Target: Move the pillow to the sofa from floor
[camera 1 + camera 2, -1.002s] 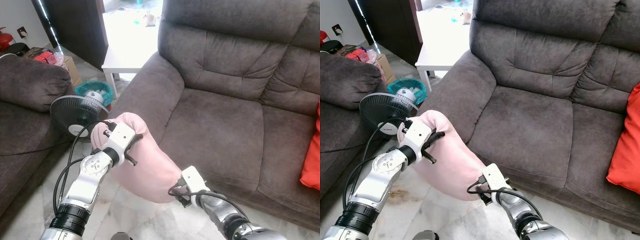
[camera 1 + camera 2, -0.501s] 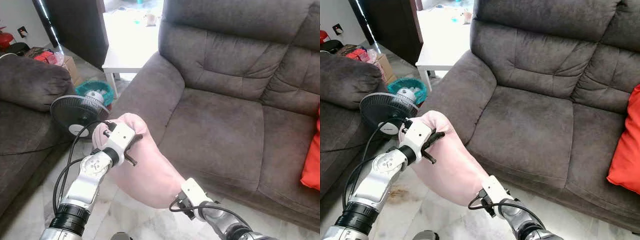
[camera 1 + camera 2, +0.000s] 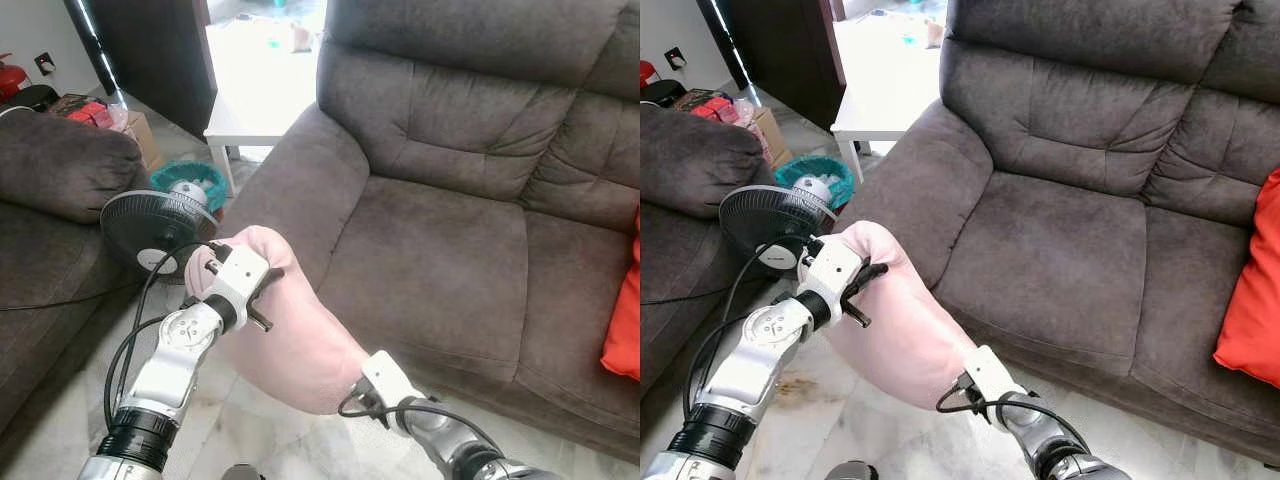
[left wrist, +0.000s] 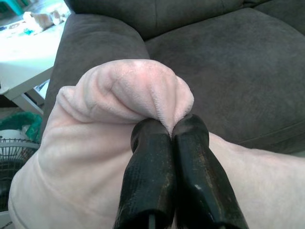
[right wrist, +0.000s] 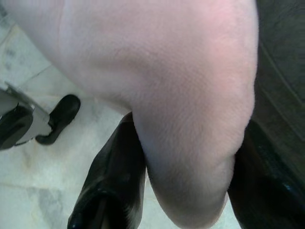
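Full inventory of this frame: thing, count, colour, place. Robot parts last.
pillow: 1, pink, held above the floor before the sofa
sofa: 1, dark brown, ahead
second sofa: 1, dark brown, robot's left
cushion: 1, red, on the sofa's right end
fan: 1, black, on the floor at left
table: 1, white, beside the sofa arm
basket: 1, teal, by the table leg
floor: pale marble tiles
left hand: fingers pinched shut on the pillow's upper corner
right hand: fingers either side of the pillow's lower end
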You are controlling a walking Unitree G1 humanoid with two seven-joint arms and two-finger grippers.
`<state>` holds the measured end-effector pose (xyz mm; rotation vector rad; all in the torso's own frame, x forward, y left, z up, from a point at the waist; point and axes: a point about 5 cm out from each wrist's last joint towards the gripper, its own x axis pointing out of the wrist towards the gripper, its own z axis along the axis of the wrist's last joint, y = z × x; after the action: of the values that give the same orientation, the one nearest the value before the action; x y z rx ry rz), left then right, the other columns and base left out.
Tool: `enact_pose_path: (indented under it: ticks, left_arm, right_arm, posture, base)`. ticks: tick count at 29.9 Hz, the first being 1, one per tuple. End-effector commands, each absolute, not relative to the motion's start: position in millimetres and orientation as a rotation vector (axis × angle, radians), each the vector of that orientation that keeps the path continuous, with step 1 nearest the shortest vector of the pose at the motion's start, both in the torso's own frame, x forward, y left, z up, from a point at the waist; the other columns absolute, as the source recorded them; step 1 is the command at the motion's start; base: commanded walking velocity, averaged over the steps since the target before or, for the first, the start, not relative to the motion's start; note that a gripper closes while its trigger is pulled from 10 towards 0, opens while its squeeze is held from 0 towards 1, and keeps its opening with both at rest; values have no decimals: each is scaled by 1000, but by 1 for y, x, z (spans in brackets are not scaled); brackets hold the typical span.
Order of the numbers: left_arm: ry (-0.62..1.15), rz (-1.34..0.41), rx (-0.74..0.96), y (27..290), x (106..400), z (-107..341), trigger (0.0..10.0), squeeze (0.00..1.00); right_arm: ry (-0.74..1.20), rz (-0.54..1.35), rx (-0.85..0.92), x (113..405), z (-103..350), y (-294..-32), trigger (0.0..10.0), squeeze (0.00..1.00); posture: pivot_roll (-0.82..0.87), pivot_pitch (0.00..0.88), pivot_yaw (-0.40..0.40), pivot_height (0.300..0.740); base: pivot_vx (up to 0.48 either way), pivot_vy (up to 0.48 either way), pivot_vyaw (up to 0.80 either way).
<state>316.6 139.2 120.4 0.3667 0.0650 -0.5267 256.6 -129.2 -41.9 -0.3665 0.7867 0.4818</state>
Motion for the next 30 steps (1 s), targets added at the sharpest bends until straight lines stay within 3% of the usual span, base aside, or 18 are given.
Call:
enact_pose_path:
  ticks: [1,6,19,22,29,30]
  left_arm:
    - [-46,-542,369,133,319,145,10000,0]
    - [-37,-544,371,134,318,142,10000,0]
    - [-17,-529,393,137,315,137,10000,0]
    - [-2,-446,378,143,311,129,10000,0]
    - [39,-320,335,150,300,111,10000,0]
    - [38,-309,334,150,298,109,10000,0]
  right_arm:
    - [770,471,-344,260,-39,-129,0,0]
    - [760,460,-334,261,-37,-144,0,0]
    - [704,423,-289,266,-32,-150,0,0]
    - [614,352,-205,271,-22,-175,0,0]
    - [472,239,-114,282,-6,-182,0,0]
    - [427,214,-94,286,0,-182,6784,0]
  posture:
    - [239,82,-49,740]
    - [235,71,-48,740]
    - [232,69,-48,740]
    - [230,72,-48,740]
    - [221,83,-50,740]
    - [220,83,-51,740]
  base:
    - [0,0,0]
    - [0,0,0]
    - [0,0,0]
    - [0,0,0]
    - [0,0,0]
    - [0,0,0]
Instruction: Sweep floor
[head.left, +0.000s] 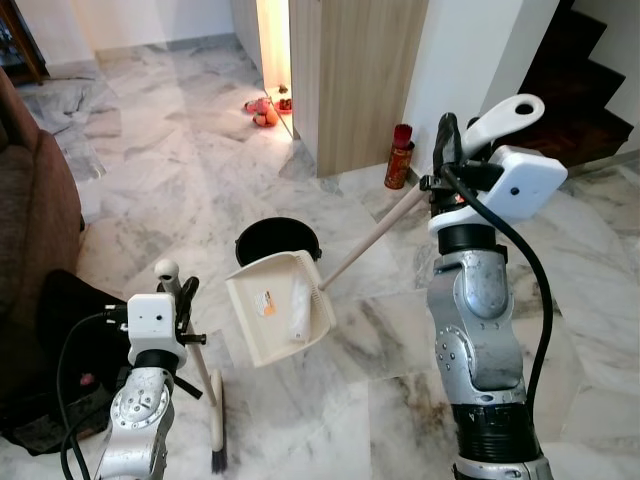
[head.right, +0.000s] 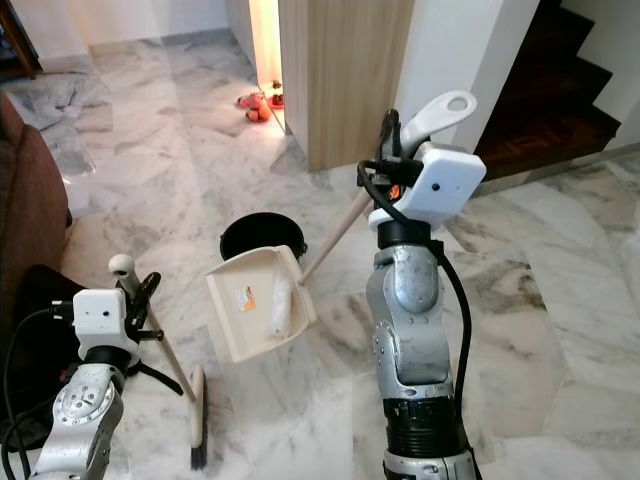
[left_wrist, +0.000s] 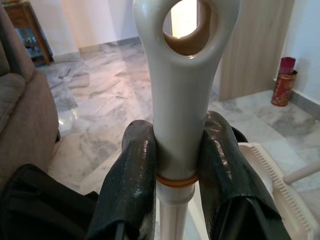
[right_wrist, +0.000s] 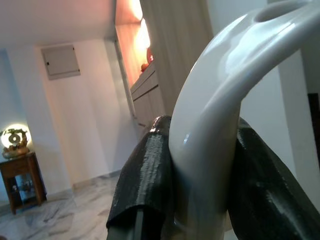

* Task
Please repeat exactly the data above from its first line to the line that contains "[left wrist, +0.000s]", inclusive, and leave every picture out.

* Expected output
Target: Move the pillow to the sofa from floor
[camera 1 + camera 2, -1.002s] 
[camera 1 + camera 2, -0.501s] 
[camera 1 + camera 2, +0.000s] 
[left wrist, +0.000s] 

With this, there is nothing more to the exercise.